If you vote for Sandars you sanction the right of Lord Ward to choose your Representative.—You abandon your right of selecting one that is independent.

If Sandars be elected he dare not vote in opposition to his Lordship’s will, if he did he would soon cease to be Member for Dudley, under such circumstances he will be Lord Ward’s and not your Member.

How has Lord Ward treated Sir Stafford H. Northcote? Most shamefully; there is proof in this town that Sir Stafford did not go to North Devon as a matter of choice.—He abandoned Dudley because Lord Ward abandoned him for Voting honorably on the China question in opposition to the Ministry which has the support of Lord Ward, on that ground his Lordship sent us Mr. Sandars.—Now this Gentleman told us at his first Meeting that he had his Lordship’s support, that his Lordship spent a quarter of a million annually in ‘this Borough’ (we suppose this was a mistake, and that he meant ‘the world’) and that therefore his Lordship had a right to be represented.

The meaning of this could not be mistaken, but let us ask why does not his Lordship act and vote for himself in the House of Peers? Let him use his hereditary privileges for the protection of his rights and not rob us of ours.—We would not ask by what means his ancestors became entitled to the Estates the income whereof enables so large an expenditure; but we will tell his Lordship that were he alone upon those Estates, and had not the assistance and labor of the surrounding inhabitants, he would have no income to expend—Thus it is clear that his Lordship is indebted to the people, and not the people to him. Shall he then hold us in hereditary bondage with the very means the people create for him? Shall he put a veto on the use of our intellects and nominate his as our Representative without a struggle on our part? Could our ancestors arise they would be ashamed of us, they would weep to see us licking the dust upon the heels of power without an effort to be free.

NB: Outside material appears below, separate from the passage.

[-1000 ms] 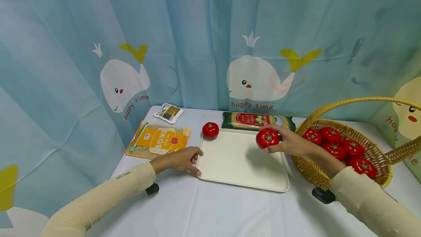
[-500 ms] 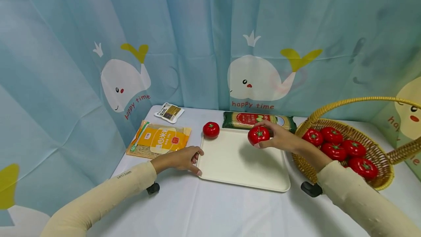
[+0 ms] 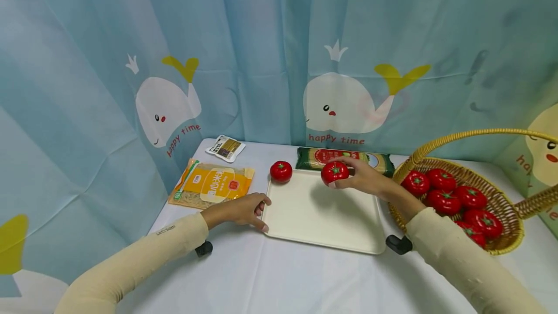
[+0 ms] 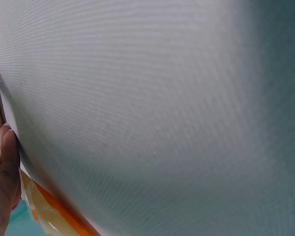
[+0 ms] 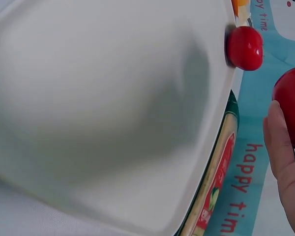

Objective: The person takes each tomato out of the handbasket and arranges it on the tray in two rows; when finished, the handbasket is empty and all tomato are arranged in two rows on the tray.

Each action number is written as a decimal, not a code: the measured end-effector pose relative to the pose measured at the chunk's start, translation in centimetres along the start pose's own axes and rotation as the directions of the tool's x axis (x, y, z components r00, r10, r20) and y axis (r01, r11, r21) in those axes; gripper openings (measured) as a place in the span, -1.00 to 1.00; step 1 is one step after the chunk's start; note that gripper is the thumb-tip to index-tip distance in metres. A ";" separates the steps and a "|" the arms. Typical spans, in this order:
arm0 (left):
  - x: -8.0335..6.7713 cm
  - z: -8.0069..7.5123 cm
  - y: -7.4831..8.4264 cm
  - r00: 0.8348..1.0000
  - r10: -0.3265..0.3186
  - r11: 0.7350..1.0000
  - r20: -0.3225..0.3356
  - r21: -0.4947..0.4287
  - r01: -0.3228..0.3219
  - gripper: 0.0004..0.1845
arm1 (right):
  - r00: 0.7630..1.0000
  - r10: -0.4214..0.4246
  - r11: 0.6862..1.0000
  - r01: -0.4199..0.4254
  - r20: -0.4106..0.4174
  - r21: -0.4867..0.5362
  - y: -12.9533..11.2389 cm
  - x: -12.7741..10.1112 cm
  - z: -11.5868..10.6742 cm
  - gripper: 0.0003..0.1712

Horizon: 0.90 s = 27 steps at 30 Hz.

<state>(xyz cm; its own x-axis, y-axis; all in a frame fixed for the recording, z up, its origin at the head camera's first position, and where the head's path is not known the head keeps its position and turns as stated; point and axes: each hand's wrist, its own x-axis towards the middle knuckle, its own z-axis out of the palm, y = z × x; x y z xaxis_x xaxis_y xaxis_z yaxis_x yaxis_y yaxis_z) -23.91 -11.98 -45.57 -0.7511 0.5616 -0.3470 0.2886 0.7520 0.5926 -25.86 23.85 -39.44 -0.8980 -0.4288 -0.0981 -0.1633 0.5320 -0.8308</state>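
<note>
My right hand (image 3: 364, 177) holds a red tomato (image 3: 333, 172) above the back part of a cream tray (image 3: 322, 227); a shadow falls on the tray below. In the right wrist view, fingers (image 5: 281, 142) lie against the held tomato (image 5: 292, 105), which is cut off by the frame. At the tray's left edge, my left hand (image 3: 244, 211) grips the rim with thumb and fingers. Only part of that hand (image 4: 5, 172) shows in the left wrist view. Another tomato (image 3: 281, 172) sits at the tray's back left corner.
A wicker basket (image 3: 510, 222) with a tall handle and several tomatoes stands on the right. Behind the tray lies a green noodle pack (image 3: 305, 158). An orange-labelled bag (image 3: 211, 183) and a small white packet (image 3: 225, 148) lie left. A curtain (image 3: 261, 62) hangs behind.
My right hand has carried its tomato left and slightly toward the back, over the tray. The left hand stays at the tray's edge, and the corner tomato has not moved.
</note>
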 end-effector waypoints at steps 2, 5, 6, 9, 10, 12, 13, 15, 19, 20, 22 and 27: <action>0.0 0.0 0.0 1.000 0.006 1.000 0.000 -0.006 -0.006 -0.27 | 1.000 0.001 1.000 -0.001 -0.001 -0.016 -0.1 0.3 0.1 -0.17; 0.0 -0.1 0.0 1.000 0.015 1.000 -0.001 -0.014 -0.015 -0.27 | 1.000 0.002 0.999 -0.002 -0.001 -0.033 -0.2 0.7 0.4 -0.17; 0.0 -0.1 0.0 1.000 0.018 1.000 -0.001 -0.014 -0.018 -0.27 | 1.000 0.000 0.999 0.000 -0.002 -0.039 -0.3 0.9 0.4 -0.17; 0.0 -0.1 0.1 1.000 0.017 1.000 -0.002 -0.017 -0.017 -0.27 | 1.000 0.013 0.999 -0.013 -0.004 -0.039 -0.4 1.4 0.7 -0.16; -0.1 -0.1 0.1 1.000 0.016 1.000 -0.001 -0.018 -0.016 -0.28 | 1.000 0.017 0.999 -0.017 -0.004 -0.033 -0.4 1.5 0.8 -0.15; -0.1 -0.1 0.1 1.000 0.011 1.000 0.000 -0.020 -0.011 -0.28 | 1.000 0.023 1.000 -0.023 -0.002 -0.017 -0.5 1.9 1.0 -0.14; -0.1 -0.1 0.1 1.000 0.009 1.000 0.001 -0.021 -0.009 -0.28 | 1.000 0.023 1.000 -0.023 -0.003 -0.011 -0.5 2.0 1.0 -0.14; -0.1 -0.1 0.1 1.000 0.005 1.000 0.003 -0.018 -0.005 -0.28 | 1.000 0.027 1.000 -0.027 -0.003 0.001 -0.5 2.4 1.1 -0.14; 0.0 0.0 0.0 1.000 0.001 1.000 0.002 -0.008 -0.001 -0.28 | 1.000 0.027 1.000 -0.027 -0.012 -0.003 -0.3 2.9 1.4 -0.14; 0.0 0.0 0.0 1.000 0.000 1.000 0.001 -0.006 0.000 -0.28 | 0.999 0.029 1.000 -0.029 -0.018 -0.009 -0.3 3.1 1.4 -0.14; 0.0 0.0 -0.1 1.000 -0.001 1.000 0.000 -0.005 0.001 -0.28 | 0.999 0.030 0.999 -0.031 -0.032 -0.029 -0.2 3.5 1.6 -0.13; 0.0 0.0 0.0 1.000 0.005 1.000 -0.002 -0.007 -0.005 -0.28 | 0.997 0.037 0.997 -0.041 -0.062 -0.067 0.1 4.4 2.0 -0.14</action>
<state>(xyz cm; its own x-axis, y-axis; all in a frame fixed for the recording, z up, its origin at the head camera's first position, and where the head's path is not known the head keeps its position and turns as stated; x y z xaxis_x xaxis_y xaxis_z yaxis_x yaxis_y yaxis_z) -23.93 -11.97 -45.56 -0.7506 0.5650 -0.3426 0.2886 0.7467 0.5993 -29.04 20.50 -41.06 -0.9271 -0.3626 -0.0947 -0.1530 0.5969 -0.7876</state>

This nominee tells us he is a supporter of Lord Palmerston on the China question, which means that he, Sandars, will back the murder and wholesale butchery in China of thousands of innocent men; he will support the Government in burning and destroying the houses of the rich and poor at Canton; he is the man to aid and abet the breaking out of war on the part of the English, without the knowledge or assent of the people, or of the Parliament: he is the man to uphold the Government in setting the vote of the Peoples’ Representatives at defiance: he is the man who talks of assisting in the reduction of the Income Tax, and yet will afford facilities for the expenditure of our money in war without our knowledge or consent: he is the man who on the hustings at Bewdley alleged that he was a follower of Earl Derby, and now comes here in opposition to that Nobleman on the very question which has broken up the present Parliament.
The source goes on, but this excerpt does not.